Baseball Players, Owners Bat .000 as Strike Drags On

ANOTHER LOST SEASON?

WITH President Clinton's personal intervention unable to broker a solution, the baseball strike increasingly resembles World War I, when bitter trench warfare ended with the exhausted collapse of armies. The peace that resulted was simply a prelude to the next conflagration.

The current spectacle of baseball owners and players bickering in the White House may yet shame the parties and produce a settlement before spring training. The mere threat of congressional involvement could force action. But a number of economists and sports experts point to reasons why an end to the baseball strike today seems as far off as ever:

* Players and owners distrust each other deeply and show no willingness to concede that the other side has legitimate points.

* President Clinton's intervention, while reasonable, should have occurred much earlier in the process, before positions had time to harden.

* Congress has more important things to do than debate baseball and may be reluctant to act quickly on legislation that would force binding arbitration on the disputing parties.

``Neither party, player or owner, should be looking to Congress for any magic solutions,'' warned Senate majority leader Bob Dole (R) of Kansas this week. ``The magic solution can only be found at the bargaining table.''

As of this writing the involvement of the White House and mediator William Usery appeared to have run into a wall. A proposed settlement devised by Mr. Usery, centered on a 50-percent tax on the portion of team payrolls that exceeds $40 million, was accepted by owners on Tuesday, but not by players. A White House proposal that the two sides voluntarily submit to binding arbitration was accepted by players but not by owners. Civility seemed to be breaking down, with a player-union official calling Usery ``senile'' for one aspect of his proposal to end the strike.

Accordingly, the president annnounced late Tuesday that he will submit legislation to Congress that would force binding arbitration on the parties. He said he would ask for ``expeditious'' consideration of the proposal, given that spring training is scheduled to open in days and that the economic loss to communities with baseball will start to accumulate.

The new Republican leaders of Congress may be reluctant to pick up this issue, however. Senator Dole has indicated as much. House Speaker Newt Gingrich wants to continue to focus on the ``Contract With America.'' At a press conference yesterday, he said that ``Congress ought to be very cautious. There are enough things the federal goverment is already doing badly.''

President Clinton may be counting on the political angle: If Congress does not act, it will seem to share responsiblity for the continuation of a strike that many US sports fans want desperately to end. On the other hand, polls show that while voters tend to side with owners in the dispute, few Americans really care who comes out on top in the end.

``Congress can't hurt itself by not acting,'' says Michael Kazin, an American University professor of both labor and sports history.

To those who look at the world through a political lens, it remains something of a mystery why Mr. Clinton has involved himself in the strike at all. After all, baseball is not steel or railroads.
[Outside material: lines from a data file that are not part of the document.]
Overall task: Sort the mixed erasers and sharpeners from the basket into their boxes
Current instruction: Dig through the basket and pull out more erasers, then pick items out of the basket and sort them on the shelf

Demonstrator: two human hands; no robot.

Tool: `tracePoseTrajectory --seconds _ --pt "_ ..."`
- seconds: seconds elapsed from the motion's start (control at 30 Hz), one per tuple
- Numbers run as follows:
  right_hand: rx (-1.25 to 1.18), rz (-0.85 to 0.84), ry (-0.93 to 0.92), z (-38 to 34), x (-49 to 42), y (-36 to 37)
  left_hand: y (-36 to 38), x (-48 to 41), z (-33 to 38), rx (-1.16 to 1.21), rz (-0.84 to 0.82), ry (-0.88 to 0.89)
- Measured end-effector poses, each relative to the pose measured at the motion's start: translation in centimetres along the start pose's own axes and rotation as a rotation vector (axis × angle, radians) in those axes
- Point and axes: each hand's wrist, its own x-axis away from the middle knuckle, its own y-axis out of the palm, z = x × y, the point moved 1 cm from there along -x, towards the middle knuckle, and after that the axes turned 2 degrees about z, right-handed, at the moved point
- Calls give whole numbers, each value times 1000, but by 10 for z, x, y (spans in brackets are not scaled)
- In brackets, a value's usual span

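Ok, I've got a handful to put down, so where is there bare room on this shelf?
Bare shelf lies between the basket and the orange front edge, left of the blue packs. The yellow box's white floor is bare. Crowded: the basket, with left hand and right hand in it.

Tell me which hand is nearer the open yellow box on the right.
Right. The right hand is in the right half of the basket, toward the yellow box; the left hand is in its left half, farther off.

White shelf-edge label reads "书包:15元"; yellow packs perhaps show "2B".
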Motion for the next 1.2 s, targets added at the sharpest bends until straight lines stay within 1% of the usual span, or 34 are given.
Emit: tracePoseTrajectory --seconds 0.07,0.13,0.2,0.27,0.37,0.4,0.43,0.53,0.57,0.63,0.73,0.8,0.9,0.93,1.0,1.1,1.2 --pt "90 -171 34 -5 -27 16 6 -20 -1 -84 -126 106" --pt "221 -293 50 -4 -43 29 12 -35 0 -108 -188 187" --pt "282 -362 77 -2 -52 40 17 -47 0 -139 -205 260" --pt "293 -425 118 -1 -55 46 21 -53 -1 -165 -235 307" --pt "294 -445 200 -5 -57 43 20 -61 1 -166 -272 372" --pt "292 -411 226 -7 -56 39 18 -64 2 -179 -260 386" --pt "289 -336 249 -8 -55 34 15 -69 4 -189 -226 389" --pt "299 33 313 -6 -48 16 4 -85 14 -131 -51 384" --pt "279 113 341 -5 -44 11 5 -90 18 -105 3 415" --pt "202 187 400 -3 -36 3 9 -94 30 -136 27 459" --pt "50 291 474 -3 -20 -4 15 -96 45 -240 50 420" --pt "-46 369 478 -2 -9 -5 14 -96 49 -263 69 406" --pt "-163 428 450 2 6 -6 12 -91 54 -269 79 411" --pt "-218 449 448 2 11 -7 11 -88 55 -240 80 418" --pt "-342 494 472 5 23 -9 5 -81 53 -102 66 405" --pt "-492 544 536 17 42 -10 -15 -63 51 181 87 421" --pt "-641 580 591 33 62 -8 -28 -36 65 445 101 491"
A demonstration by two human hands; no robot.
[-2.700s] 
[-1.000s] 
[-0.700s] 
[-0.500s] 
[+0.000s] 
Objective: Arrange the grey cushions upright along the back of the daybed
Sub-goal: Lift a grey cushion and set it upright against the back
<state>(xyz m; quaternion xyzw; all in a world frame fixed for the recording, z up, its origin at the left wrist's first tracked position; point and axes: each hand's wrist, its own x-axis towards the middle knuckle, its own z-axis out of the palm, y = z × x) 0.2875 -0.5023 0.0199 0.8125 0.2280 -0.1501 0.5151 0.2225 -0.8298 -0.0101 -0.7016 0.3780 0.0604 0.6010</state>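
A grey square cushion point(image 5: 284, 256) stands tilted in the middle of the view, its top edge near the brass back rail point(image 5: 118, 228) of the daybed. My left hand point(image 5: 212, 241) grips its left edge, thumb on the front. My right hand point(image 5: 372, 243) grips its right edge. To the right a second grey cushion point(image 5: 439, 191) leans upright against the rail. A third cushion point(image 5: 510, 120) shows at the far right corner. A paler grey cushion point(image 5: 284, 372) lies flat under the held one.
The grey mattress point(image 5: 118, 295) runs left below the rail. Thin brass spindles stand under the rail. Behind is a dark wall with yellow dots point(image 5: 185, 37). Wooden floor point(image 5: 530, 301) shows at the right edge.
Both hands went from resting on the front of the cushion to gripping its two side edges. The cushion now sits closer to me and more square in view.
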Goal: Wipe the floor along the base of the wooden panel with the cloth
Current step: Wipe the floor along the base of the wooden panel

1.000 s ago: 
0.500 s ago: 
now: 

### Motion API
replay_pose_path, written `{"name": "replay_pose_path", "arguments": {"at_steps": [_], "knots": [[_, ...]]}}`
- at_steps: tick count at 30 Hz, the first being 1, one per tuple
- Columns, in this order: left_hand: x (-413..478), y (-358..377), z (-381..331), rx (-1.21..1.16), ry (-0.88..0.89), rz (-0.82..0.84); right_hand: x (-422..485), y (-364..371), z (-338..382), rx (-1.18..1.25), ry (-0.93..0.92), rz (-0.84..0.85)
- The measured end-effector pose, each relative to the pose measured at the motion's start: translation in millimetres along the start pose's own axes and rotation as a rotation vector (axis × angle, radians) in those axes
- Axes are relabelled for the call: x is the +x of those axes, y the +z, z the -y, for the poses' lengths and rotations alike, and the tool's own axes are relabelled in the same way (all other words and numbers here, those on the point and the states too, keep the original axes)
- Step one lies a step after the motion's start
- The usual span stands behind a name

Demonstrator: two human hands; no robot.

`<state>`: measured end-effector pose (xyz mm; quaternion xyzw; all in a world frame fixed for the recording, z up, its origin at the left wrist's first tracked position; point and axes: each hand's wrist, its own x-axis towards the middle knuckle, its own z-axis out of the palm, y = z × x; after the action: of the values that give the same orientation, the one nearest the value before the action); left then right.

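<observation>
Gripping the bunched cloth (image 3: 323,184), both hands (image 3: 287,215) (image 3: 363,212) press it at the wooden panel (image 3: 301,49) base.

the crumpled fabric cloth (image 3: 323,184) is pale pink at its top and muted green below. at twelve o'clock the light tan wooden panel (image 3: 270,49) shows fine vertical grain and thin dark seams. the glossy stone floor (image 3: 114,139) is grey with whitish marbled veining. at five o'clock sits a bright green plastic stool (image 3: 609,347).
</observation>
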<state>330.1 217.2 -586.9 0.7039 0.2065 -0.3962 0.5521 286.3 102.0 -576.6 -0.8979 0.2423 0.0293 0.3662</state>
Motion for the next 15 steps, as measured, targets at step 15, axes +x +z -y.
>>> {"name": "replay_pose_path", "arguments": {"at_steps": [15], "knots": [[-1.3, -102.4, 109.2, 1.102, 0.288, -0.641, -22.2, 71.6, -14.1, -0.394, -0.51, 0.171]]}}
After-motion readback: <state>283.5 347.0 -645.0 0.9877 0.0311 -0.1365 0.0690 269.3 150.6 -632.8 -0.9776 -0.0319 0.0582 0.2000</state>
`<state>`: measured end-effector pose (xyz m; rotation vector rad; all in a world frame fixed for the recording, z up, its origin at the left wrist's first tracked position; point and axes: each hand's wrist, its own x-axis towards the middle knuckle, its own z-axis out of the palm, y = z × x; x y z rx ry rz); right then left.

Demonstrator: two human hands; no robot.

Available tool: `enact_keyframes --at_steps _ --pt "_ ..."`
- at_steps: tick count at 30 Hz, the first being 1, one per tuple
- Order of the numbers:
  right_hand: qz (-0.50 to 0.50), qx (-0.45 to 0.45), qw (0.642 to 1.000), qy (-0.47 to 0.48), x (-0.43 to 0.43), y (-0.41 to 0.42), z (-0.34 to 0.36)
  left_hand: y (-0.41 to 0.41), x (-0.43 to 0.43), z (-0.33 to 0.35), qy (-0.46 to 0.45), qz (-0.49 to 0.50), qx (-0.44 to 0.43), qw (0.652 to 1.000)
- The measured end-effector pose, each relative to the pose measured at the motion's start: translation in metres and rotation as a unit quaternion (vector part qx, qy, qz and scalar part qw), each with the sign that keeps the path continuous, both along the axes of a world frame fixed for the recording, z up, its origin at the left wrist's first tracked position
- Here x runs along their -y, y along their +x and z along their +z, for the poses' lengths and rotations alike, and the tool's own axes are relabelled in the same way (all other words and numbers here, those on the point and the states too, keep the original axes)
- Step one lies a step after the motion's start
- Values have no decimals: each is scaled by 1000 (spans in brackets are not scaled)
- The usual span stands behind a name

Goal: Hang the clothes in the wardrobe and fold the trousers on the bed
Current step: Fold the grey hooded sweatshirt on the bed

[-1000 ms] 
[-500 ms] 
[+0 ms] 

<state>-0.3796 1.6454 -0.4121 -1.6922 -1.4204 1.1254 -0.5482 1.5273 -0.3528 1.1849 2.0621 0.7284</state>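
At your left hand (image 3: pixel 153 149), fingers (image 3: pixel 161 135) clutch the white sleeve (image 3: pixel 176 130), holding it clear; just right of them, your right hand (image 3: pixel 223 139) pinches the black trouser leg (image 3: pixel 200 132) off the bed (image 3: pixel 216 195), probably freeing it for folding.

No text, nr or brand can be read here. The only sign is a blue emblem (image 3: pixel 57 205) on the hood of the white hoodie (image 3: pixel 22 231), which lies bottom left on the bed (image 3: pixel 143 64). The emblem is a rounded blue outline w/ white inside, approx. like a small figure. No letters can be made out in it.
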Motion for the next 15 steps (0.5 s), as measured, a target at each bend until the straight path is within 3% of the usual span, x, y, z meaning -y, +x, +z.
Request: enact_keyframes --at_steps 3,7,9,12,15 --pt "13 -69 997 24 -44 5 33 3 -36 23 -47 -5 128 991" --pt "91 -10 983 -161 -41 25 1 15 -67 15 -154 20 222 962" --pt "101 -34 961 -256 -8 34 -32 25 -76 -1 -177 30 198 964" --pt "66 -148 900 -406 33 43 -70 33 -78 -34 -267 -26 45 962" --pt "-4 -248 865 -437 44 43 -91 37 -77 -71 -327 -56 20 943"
There is no national emergency or even real economic effect, except in scattered communities.

Economically, the strike helps other industries. ``It is good for football, and other competitive uses of our entertainment dollar,'' says Gary Burtless, a Brookings Institution economist and Baltimore Orioles fan.

Politically, Clinton may have counted on gaining from forcing a strike settlement. It would have made him look decisive. It would have pleased white, male, middle-aged voters, baseball's primary fans and a section of the voting populace that Democrats have had trouble winning.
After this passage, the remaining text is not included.